Marino se puso bata y guantes mientras yo empezaba a explicar las diversas comprobaciones que necesitaba llevar a cabo para descartar también como causa del óbito la descompresión, la narcosis nitrogenosa o la asfixia por inmersión.
Cuando procedí a introducir una aguja del dieciocho en la tráquea para obtener una muestra de aire en la que investigar la presencia de cianuro, Roche no pudo aguantar más y decidió marcharse. Cruzó la estancia a toda prisa y, con un sonoro crujido del papel, recogió de un estante la bolsa de las pruebas.

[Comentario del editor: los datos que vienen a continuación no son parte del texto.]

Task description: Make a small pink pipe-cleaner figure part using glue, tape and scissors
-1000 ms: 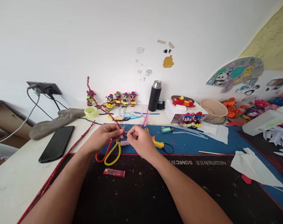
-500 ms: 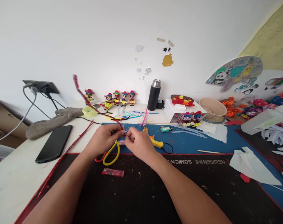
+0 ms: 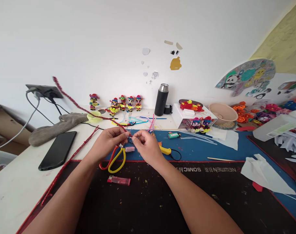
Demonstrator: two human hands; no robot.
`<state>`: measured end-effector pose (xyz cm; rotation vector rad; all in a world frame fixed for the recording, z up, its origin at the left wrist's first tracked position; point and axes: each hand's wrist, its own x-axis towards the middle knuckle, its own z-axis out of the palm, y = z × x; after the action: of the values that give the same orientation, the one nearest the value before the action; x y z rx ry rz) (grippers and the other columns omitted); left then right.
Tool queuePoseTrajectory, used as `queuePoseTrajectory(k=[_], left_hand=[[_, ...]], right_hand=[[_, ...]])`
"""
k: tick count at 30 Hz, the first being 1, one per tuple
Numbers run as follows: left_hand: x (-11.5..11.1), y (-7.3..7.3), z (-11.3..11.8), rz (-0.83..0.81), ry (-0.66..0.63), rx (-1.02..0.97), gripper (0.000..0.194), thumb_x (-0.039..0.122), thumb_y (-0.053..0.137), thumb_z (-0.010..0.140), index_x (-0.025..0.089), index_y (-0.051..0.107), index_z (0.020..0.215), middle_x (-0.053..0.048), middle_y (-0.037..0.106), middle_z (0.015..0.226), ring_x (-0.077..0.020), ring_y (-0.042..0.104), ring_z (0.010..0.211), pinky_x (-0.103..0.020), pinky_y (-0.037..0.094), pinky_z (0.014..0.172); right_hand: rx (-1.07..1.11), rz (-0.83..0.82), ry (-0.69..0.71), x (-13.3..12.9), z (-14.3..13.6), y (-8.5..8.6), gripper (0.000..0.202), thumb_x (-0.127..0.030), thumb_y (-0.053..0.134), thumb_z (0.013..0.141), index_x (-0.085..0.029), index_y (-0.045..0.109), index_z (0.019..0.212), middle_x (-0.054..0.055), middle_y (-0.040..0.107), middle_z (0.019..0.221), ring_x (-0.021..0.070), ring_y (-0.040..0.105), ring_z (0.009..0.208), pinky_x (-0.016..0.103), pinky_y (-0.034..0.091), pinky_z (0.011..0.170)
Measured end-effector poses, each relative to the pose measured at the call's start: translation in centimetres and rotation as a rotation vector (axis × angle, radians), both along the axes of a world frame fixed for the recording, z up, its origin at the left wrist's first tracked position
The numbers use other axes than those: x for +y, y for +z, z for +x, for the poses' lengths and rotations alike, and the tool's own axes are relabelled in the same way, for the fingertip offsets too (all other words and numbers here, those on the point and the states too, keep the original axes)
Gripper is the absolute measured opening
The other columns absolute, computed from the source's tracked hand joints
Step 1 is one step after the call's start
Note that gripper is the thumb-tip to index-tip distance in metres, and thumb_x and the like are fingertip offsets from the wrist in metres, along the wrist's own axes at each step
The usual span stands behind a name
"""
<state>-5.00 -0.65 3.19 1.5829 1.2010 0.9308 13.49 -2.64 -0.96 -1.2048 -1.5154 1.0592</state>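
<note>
A long dark red pipe cleaner (image 3: pixel 76 103) slants up to the left from between my hands, its far end in the air before the wall. My left hand (image 3: pixel 111 138) pinches it near its lower end. The fingertips of my right hand (image 3: pixel 144 143) are closed on the same end, close to the left fingertips. Just below my hands lie scissors (image 3: pixel 123 162) with red and yellow handles and a small pink piece (image 3: pixel 129 149). A pink lighter (image 3: pixel 118 180) rests on the black mat. Another red pipe cleaner (image 3: pixel 70 159) lies along the mat's left edge.
A phone (image 3: pixel 57 150) and a driftwood-like piece (image 3: pixel 57 128) lie at left. Several small figures (image 3: pixel 122 102) stand along the wall near a black flask (image 3: pixel 161 100). A yellow glue gun (image 3: pixel 165 150) lies right of my hands. Farther right are a white box (image 3: pixel 178 117) and a bowl (image 3: pixel 223 112).
The pipe cleaner's free end has swung left and the strand lies lower. My right hand has turned slightly, its fingertips now a little apart from the left ones.
</note>
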Motion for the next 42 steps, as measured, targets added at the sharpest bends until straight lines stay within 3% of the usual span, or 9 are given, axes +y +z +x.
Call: queuePoseTrajectory(k=[12,19,22,25,28,34,42], left_hand=[[0.0,0.0,0.0,-0.068,-0.054,-0.071,0.048,0.062,0.091,0.069,0.019,0.070,0.067,-0.002,0.068,0.065,-0.0170,0.058,0.062,-0.029,0.047,0.063],[0.3,-0.4,-0.4,-0.053,-0.063,-0.051,0.047,0.063,0.086,0.073,0.020,0.070,0.066,-0.002,0.068,0.065,-0.0178,0.058,0.063,-0.030,0.046,0.064],[0.3,-0.7,-0.4,0.018,-0.040,0.039,0.044,0.061,0.080,0.079,0.020,0.070,0.067,-0.002,0.068,0.065,-0.0183,0.057,0.063,-0.030,0.045,0.064],[0.1,-1.1,-0.2,0.216,0.026,0.212,0.036,0.054,0.072,0.087,0.020,0.072,0.072,-0.003,0.071,0.069,-0.0198,0.060,0.067,-0.031,0.043,0.066],[-0.1,-1.4,0.0,0.322,-0.007,0.273,0.032,0.049,0.067,0.092,0.021,0.073,0.076,-0.004,0.075,0.079,-0.0210,0.064,0.075,-0.030,0.045,0.070],[-0.1,-1.0,0.0,0.203,-0.012,0.202,0.042,0.058,0.067,0.092,0.021,0.066,0.073,0.001,0.063,0.066,-0.0168,0.052,0.064,-0.028,0.041,0.062],[0.1,-0.3,0.0,0.014,-0.038,-0.018,0.047,0.063,0.086,0.076,0.020,0.068,0.072,-0.001,0.066,0.066,-0.0167,0.056,0.063,-0.028,0.046,0.063]], right_hand=[[0.202,-0.061,-0.019,0.2,0.0,0.2,0.020,-0.044,0.064,0.089,-0.024,0.058,0.087,-0.009,0.049,0.054,0.0120,0.041,0.042,0.025,0.032,0.045],[0.043,0.051,-0.022,-0.2,0.0,0.4,0.011,-0.033,0.062,0.087,-0.024,0.056,0.081,-0.008,0.047,0.056,0.0129,0.043,0.050,0.026,0.030,0.050],[-0.044,0.085,-0.002,-0.4,0.1,0.5,0.009,-0.028,0.061,0.085,-0.025,0.054,0.080,-0.009,0.047,0.056,0.0128,0.042,0.050,0.027,0.029,0.051],[-0.155,0.119,0.019,-0.5,0.1,0.6,0.010,-0.025,0.061,0.084,-0.025,0.052,0.079,-0.009,0.048,0.056,0.0131,0.044,0.050,0.027,0.029,0.054],[-0.229,0.121,0.015,-0.5,0.1,0.4,0.011,-0.024,0.062,0.084,-0.025,0.052,0.078,-0.008,0.049,0.055,0.0136,0.045,0.051,0.027,0.029,0.055],[-0.087,0.029,-0.017,-0.1,0.0,-0.1,0.009,-0.031,0.063,0.087,-0.024,0.058,0.084,-0.008,0.051,0.057,0.0142,0.046,0.051,0.027,0.030,0.052],[0.130,-0.049,-0.010,0.2,0.1,0.0,0.016,-0.040,0.063,0.091,-0.024,0.060,0.089,-0.007,0.052,0.056,0.0132,0.045,0.046,0.025,0.033,0.048]])
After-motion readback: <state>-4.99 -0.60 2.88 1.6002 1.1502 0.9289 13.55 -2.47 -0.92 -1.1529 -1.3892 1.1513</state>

—Entonces no vamos a saber nada hasta que tenga los resultados de los análisis, ¿no es así? —preguntó desde la puerta.
—Exacto. De momento están pendientes de determinar la causa y el modo de la muerte. —Hice una pausa y lo miré fijamente—. Tendrá una copia de mi informe cuando esté completo. Y antes de que se vaya, me gustaría ver los efectos personales del muerto.
Roche no estaba dispuesto a acercarse y yo tenía las manos ensangrentadas. Me volví a Marino.
—¿Te importaría? —le dije.
—Será un placer.
Se acercó al detective, cogió la bolsa y murmuró con tono áspero:
—Vamos. Inspeccionaremos esto en el pasillo, mientras toma un poco el aire.
Cruzaron el umbral y, mientras reanudaba mi trabajo, volví a oír los crujidos de la bolsa de papel. Luego oí que Marino desprendía el cargador de una pistola, abría la guía del arma y se quejaba de que no se hubiera comprobado si estaba descargada.
—¡Andar por ahí con esta pistola cargada! ¡Es increíble! —resonó la voz estentórea de Marino—. ¡Como si lo que lleva en la bolsa fuera el bocata para el almuerzo!